--- ASSIGNMENT ---
Give back, word for word, only the lines from the opening of the records through the one with "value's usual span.". Pictures stay out.

==== TASK INPUTS ====

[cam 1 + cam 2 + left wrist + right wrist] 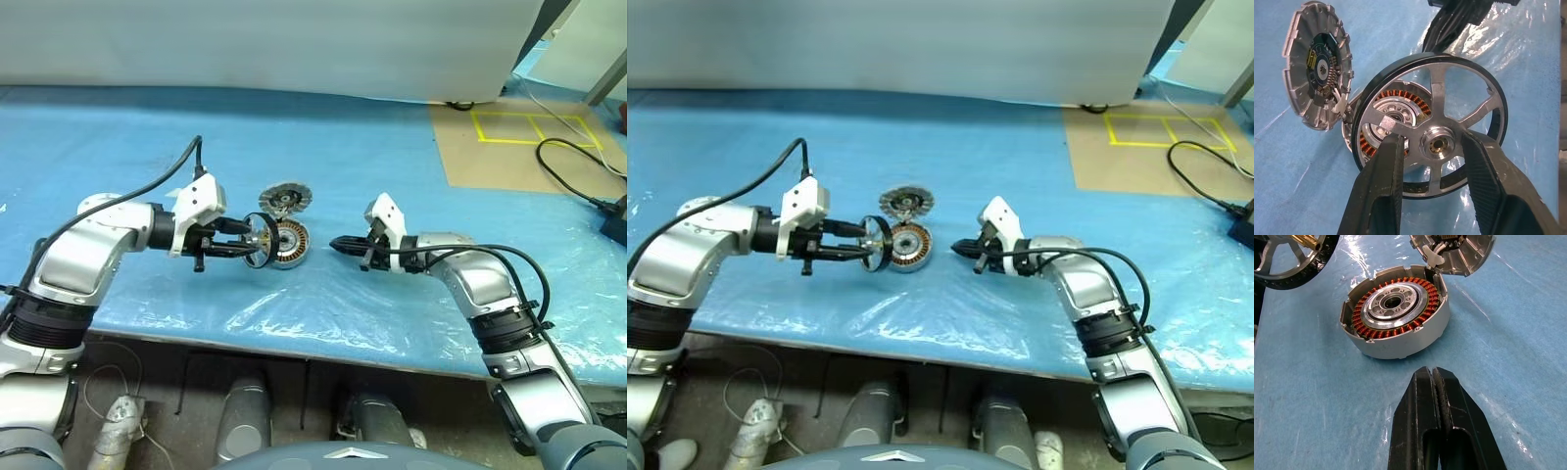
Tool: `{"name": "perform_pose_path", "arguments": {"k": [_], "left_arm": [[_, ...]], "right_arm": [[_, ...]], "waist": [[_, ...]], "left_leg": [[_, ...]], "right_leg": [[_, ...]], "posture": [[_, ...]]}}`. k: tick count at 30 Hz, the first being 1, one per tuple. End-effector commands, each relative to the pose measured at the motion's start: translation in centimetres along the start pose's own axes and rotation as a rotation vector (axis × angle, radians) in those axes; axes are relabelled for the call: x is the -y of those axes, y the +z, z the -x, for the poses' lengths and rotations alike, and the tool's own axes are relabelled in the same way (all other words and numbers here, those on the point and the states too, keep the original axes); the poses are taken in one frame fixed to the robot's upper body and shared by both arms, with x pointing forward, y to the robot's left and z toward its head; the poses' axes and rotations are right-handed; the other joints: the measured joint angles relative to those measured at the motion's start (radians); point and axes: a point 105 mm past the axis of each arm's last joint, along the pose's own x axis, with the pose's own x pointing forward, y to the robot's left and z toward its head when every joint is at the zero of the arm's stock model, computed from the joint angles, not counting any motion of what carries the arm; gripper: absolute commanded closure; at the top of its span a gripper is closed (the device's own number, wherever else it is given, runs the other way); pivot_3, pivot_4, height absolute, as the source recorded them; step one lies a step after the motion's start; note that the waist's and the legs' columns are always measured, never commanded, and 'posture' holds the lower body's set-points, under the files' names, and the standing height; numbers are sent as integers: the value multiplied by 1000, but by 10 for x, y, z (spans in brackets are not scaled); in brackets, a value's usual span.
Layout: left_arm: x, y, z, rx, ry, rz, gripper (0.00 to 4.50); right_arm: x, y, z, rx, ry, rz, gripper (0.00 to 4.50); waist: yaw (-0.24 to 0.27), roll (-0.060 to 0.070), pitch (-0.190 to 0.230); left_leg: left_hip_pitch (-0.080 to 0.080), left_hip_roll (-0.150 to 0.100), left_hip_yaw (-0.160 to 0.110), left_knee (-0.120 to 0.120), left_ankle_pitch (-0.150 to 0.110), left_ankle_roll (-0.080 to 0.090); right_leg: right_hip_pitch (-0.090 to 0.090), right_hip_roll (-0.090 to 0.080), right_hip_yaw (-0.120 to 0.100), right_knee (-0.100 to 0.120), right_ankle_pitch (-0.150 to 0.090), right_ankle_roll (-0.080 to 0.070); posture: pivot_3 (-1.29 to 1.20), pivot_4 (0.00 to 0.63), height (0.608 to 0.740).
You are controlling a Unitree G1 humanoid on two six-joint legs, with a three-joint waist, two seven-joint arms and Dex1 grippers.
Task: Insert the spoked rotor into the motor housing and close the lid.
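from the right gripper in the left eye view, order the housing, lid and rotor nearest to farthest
1. housing, on the sheet just to the right gripper's left
2. rotor, beyond the housing's far side, held in the left gripper
3. lid, propped open behind the housing

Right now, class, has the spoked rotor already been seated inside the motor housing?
No: the left gripper holds the spoked rotor in the air, and the motor housing shows bare copper windings.
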Motion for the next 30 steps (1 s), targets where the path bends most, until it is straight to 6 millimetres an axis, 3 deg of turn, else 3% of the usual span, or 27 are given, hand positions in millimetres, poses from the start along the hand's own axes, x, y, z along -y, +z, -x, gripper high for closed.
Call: {"name": "perform_pose_path", "arguments": {"k": [1, 5, 9, 21, 30], "left_arm": [[-9, 7, -1, -6, 15, -28, 3066], [-20, 3, -6, -66, 13, -29, 3066], [-30, 13, -17, -59, 1, -34, 3066], [-31, 7, -33, -101, -80, -39, 3066], [-31, 14, -47, -103, -113, -68, 3066]], "right_arm": [[-4, 2, 1, 9, 15, 36, 4500], [-3, -5, 0, -6, 9, 40, 4500], [-7, -7, -3, -9, 11, 46, 4500], [-11, -4, -1, -7, -23, 39, 4500], [-17, -4, 0, -15, -31, 39, 4500]], "waist": [[0, 0, 0], [0, 0, 0], [2, 0, 0], [1, 0, 0], [3, 0, 0]], "left_leg": [[0, 0, 0, 0, 0, 0], [0, 0, 0, 0, 0, 0], [0, 0, 0, 0, 0, 0], [-1, 0, -1, 0, 0, 0], [-1, 0, -1, 0, 0, 0]], "right_leg": [[0, 0, 0, 0, 0, 0], [0, 0, 0, 0, 0, 0], [0, 0, 0, 0, 0, 0], [0, 0, 0, 0, 2, 4], [0, 0, 0, 0, 2, 4]], "posture": [[0, 150, 740], [0, 150, 740], [0, 150, 740], [0, 150, 740], [0, 150, 740]]}}
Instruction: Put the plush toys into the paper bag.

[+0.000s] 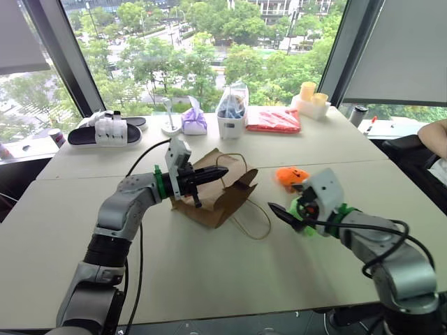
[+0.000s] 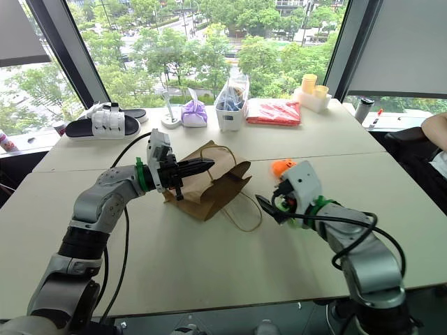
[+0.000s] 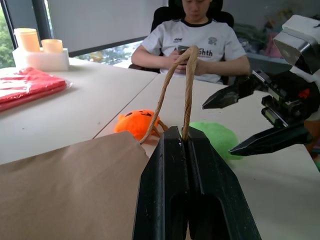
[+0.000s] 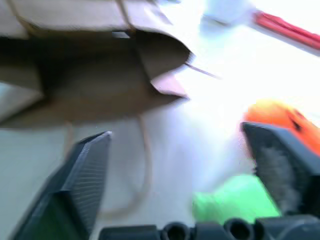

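Table with slippers, red packet; left gripper pinching handle, right gripper wide

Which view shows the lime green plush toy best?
The left wrist view: the green plush toy lies unobstructed on the table beside the orange plush toy, past the right gripper, whose jaws are open. The right wrist view shows it blurred between that gripper's fingers. In the eye views the gripper mostly hides it.

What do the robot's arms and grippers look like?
Both arms are silver-grey metal with black joints, a green ring at each wrist and black cables looping alongside. Each gripper, left and right, has a white block and two pointed black fingers.
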Robot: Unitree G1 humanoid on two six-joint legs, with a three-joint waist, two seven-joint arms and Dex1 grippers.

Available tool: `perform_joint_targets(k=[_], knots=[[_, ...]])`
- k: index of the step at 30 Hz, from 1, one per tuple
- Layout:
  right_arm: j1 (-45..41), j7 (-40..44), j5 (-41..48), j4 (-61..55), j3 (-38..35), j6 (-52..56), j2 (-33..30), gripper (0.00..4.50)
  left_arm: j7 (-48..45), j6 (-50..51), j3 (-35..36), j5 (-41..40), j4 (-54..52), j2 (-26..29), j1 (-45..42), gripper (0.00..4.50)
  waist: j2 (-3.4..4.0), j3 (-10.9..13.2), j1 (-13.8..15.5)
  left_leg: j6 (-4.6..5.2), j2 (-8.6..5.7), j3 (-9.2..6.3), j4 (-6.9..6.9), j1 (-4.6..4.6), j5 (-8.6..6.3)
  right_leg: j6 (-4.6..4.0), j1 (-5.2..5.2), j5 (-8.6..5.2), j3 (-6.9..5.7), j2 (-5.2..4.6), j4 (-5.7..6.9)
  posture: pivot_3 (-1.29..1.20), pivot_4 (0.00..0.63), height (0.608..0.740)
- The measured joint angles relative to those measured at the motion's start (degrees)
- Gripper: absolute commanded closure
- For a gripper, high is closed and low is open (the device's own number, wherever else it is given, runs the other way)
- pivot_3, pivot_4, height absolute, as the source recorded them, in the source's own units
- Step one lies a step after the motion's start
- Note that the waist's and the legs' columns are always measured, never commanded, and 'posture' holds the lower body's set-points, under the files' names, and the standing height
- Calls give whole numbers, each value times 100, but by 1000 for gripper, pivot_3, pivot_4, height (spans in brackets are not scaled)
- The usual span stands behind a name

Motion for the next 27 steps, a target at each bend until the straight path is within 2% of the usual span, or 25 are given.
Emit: perform_joint_targets(k=[4, 11, 16, 19, 26, 27], knots=[[521, -26, -224, 275, 132, -401, -479, 27, 2, 4, 1, 0, -1, -3, 0, 4500, -1, 0, -9, 3, 0, 6, 1, 1, -2, 0, 0, 0, 2, 0, -1, 0, 150, 740], [508, -226, -828, 1956, 742, -1803, -575, 27, 37, 6, 5, 16, -40, -2, 3, 4500, -2, 1, 3, 3, 1, 8, 2, 6, -2, 0, 7, 0, 2, -1, -2, 0, 150, 740], [256, -235, -1126, 2626, 914, -2668, -637, 27, 131, 19, 6, 16, -196, 17, 6, 4500, -3, 0, -4, 3, 1, 7, 3, 10, -1, 0, 11, 0, 2, 0, -2, 0, 150, 740], [176, -252, -1192, 2881, 922, -2922, -636, 852, 164, 29, 7, 15, -233, 22, 16, 4500, -3, 0, -5, 3, 1, 7, 5, 10, -1, 0, 13, 0, 2, 0, -2, 0, 150, 740], [-20, -331, -1355, 3283, 863, -3200, -667, 4402, 243, 28, 16, 15, -237, 39, 39, 4500, -3, 0, -5, 3, 1, 6, 4, 10, -1, 0, 13, 0, 2, 0, -3, 0, 150, 740], [-24, -299, -1348, 3282, 848, -3210, -709, 4478, 243, 28, 16, 15, -237, 40, 40, 4500, -2, 0, -4, 3, 1, 6, 4, 10, -1, 0, 13, 0, 2, 0, -3, 0, 150, 740]])
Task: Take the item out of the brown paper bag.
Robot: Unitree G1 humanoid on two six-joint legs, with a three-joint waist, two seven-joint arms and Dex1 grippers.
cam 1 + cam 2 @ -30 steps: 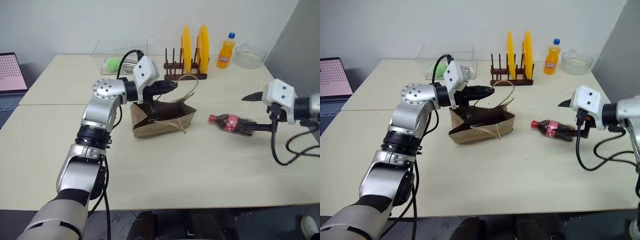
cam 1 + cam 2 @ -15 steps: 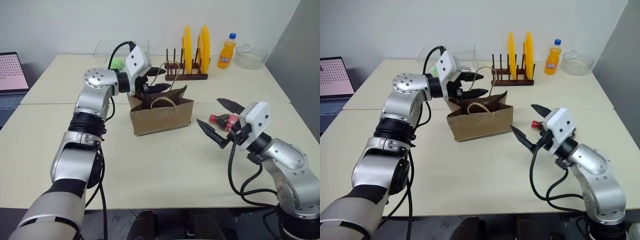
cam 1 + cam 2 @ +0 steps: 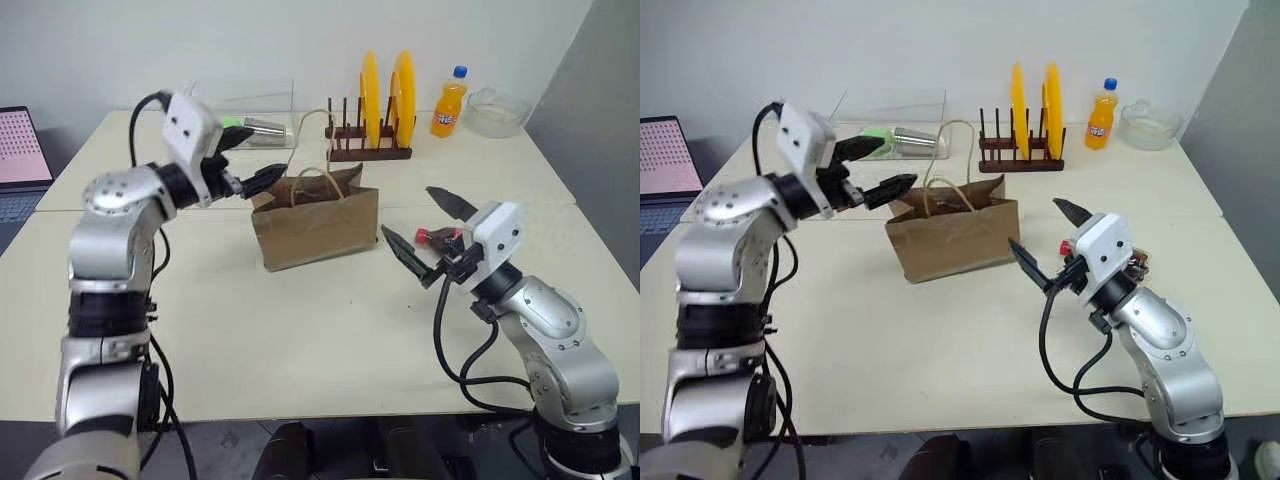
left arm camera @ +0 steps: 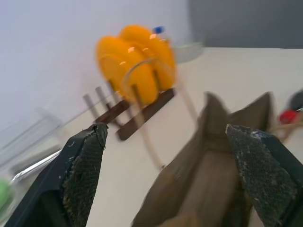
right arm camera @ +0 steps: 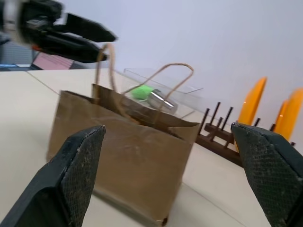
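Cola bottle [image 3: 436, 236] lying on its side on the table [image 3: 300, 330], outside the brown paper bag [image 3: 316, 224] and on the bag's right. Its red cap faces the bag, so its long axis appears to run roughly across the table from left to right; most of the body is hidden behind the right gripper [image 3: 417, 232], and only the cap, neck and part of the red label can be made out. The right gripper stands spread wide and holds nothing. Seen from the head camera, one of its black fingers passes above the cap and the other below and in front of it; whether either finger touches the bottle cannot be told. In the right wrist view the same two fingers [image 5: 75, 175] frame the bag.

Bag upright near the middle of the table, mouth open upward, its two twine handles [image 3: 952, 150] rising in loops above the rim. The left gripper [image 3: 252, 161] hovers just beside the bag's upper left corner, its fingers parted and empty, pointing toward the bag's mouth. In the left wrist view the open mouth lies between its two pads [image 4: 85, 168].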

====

--- EXPECTED ANSWER ---
[cam 1 + cam 2 + left wrist + right wrist] 
Tool: `{"name": "perform_pose_path", "arguments": {"k": [_], "left_arm": [[_, ...]], "right_arm": [[_, ...]], "waist": [[_, ...]], "left_leg": [[_, ...]], "right_leg": [[_, ...]], "posture": [[_, ...]]}}`. k: tick count at 30 Hz, the first being 1, one per tuple. End-effector commands, each relative to the pose measured at the motion's start: translation in centimetres along the start pose's own axes and rotation as a rotation vector (axis × angle, radians) in those axes; axes are relabelled for the call: x is the -y of those axes, y the +z, z the -x, for the poses' lengths and rotations alike, and the tool's own axes are relabelled in the same way (all other words and numbers here, those on the point and the states too, keep the original axes); the poses are taken in one frame fixed to the robot's upper body and shared by both arms, with x pointing forward, y to the robot's left and z toward its head; the poses' axes and rotations are right-handed; the other joints: the measured joint angles relative to those measured at the motion's start (radians); point and axes: a point 105 mm past the axis of each arm's last joint, along the pose's own x axis, with the pose's own x pointing forward, y to the robot's left and z toward its head when every joint is at the zero of the arm's stock model, computed from the joint angles, not counting any motion of what carries the arm; gripper: absolute commanded closure; at the top of its span a gripper is closed (the device's own number, wherever else it is given, runs the other way); pivot_3, pivot_4, height absolute, as the source recorded them; step one lies a step after the motion's start; note that the waist's and the legs' columns are always measured, never commanded, and 'posture' holds the lower body's set-points, under the files' names, and the standing height; numbers are sent as integers: the value multiplied by 1000, but by 10 for x, y, z (spans in brackets are not scaled); in brackets, a value's usual span.

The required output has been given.